Activity> Please give again, word for word, the lines that lie between the start of the listing below and the line with "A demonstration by", both included.
┄┄┄┄┄┄┄┄┄┄┄┄┄┄┄┄┄┄┄┄
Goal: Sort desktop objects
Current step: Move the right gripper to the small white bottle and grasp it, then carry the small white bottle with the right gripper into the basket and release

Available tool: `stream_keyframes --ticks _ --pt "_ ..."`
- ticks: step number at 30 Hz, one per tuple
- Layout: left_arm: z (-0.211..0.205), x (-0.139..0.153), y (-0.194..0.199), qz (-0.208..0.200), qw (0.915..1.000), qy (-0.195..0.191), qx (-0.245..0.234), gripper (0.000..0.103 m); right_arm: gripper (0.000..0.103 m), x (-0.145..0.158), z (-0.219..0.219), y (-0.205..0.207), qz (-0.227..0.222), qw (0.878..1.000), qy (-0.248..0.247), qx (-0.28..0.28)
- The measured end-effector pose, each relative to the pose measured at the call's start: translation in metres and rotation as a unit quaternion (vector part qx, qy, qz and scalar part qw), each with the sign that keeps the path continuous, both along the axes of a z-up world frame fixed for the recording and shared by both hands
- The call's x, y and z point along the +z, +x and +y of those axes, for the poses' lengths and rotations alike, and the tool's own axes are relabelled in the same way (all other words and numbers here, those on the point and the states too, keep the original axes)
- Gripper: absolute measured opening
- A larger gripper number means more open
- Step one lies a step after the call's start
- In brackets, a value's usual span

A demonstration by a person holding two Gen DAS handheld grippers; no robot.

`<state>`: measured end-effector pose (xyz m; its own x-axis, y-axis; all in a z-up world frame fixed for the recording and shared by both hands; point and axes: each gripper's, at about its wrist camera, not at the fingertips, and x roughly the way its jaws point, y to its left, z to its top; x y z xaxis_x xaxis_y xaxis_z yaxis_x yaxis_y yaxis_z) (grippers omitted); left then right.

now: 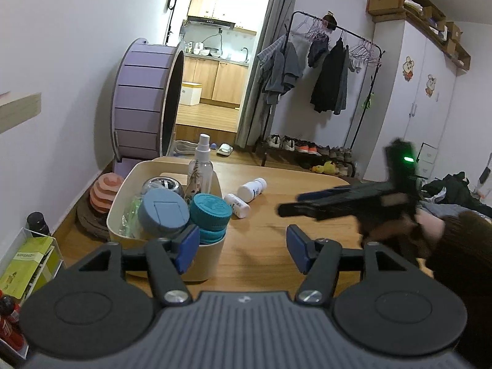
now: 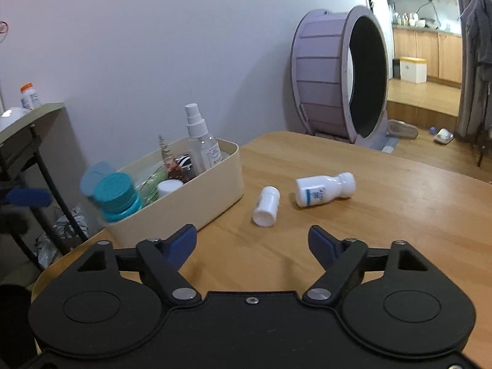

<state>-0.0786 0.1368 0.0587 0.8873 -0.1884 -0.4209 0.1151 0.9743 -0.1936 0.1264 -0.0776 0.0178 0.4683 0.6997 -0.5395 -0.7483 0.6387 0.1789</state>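
Table: a wooden table [image 2: 384, 215] carries a cream bin [image 2: 212, 190] near its left edge and two white bottles lying loose on the bare wood.
Bin contents: a clear spray bottle [image 2: 201, 143] stands upright at the far end; a teal-lidded jar [image 1: 210, 212] and a grey-blue lidded jar [image 1: 163, 212] sit at the near end, with a shiny metal ball [image 1: 161, 184] and some smaller, unclear items between.
Done so far: judging by the filled bin, most of the sorting looks finished.
Left to do: the small white bottle [image 2: 266, 206] lies on its side just beside the bin's long wall; the larger white bottle [image 2: 324, 189], with a blue label, lies on its side near it, further toward the table's middle. Both probably belong in the bin.
Left gripper [image 1: 241, 250]: empty, jaws apart, hovering over the near end of the bin and the table beside it.
Right gripper [image 2: 252, 247]: empty, jaws apart, aimed at the two loose bottles, the small one nearest its line.
Left view only: shows the right gripper from outside, blurred, held in a hand [image 1: 430, 226] over the table's right side, and the jar lids from above.
Right view only: shows the bin's long wall, both bottles clearly, and a white cap [image 2: 169, 186] inside the bin.
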Motion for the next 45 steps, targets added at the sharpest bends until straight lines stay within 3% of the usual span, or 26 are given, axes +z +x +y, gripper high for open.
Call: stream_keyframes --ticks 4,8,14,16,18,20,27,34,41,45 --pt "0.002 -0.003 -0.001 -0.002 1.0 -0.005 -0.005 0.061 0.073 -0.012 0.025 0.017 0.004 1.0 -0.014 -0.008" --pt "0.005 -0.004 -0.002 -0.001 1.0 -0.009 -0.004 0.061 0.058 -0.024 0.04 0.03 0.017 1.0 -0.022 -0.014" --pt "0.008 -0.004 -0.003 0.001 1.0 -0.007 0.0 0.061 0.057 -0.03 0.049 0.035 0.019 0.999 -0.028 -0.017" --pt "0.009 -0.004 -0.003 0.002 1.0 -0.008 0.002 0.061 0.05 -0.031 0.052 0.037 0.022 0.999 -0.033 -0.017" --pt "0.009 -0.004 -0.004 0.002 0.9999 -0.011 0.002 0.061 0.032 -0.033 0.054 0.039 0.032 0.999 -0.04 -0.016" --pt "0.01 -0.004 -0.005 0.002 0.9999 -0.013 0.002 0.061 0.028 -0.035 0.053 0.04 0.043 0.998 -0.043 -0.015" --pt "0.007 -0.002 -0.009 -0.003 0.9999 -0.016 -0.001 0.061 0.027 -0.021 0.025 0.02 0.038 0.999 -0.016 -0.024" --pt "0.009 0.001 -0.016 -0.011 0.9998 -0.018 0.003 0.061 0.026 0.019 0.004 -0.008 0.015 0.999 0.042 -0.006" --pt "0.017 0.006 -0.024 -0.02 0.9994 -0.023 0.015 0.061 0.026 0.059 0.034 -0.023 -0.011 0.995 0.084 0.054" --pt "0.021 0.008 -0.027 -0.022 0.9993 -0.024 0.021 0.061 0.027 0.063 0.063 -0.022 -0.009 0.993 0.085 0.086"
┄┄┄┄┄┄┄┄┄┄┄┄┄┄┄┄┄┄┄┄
Exercise answer>
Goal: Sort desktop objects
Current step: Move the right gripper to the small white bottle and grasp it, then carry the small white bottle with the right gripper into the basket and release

Available tool: `stream_keyframes --ticks _ --pt "_ ..."`
- ticks: step number at 30 Hz, one per tuple
- Layout: left_arm: z (-0.211..0.205), x (-0.139..0.153), y (-0.194..0.199), qz (-0.208..0.200), qw (0.915..1.000), qy (-0.195..0.191), qx (-0.245..0.234), gripper (0.000..0.103 m); right_arm: gripper (0.000..0.103 m), x (-0.145..0.158), z (-0.219..0.219), y (-0.205..0.207), qz (-0.227..0.222), qw (0.878..1.000), qy (-0.248..0.247), qx (-0.28..0.28)
- The measured end-effector pose, each relative to the pose measured at the call's start: translation in metres and rotation as a unit quaternion (vector part qx, qy, qz and scalar part qw), each with the sign that keeps the path continuous, both along the axes of a z-up world frame fixed for the recording and shared by both hands
- The call's x, y and z point along the +z, +x and +y of those axes, for the poses' lengths and rotations alike, and the tool's own axes are relabelled in the same way (all other words and numbers here, those on the point and the states too, keep the original axes)
- Gripper: absolute measured opening
- A larger gripper number means more open
- Step one lies a step after the call's start
- In brackets, a value's usual span

A demonstration by a person holding two Gen DAS handheld grippers; no robot.

Nothing further remains for this exercise.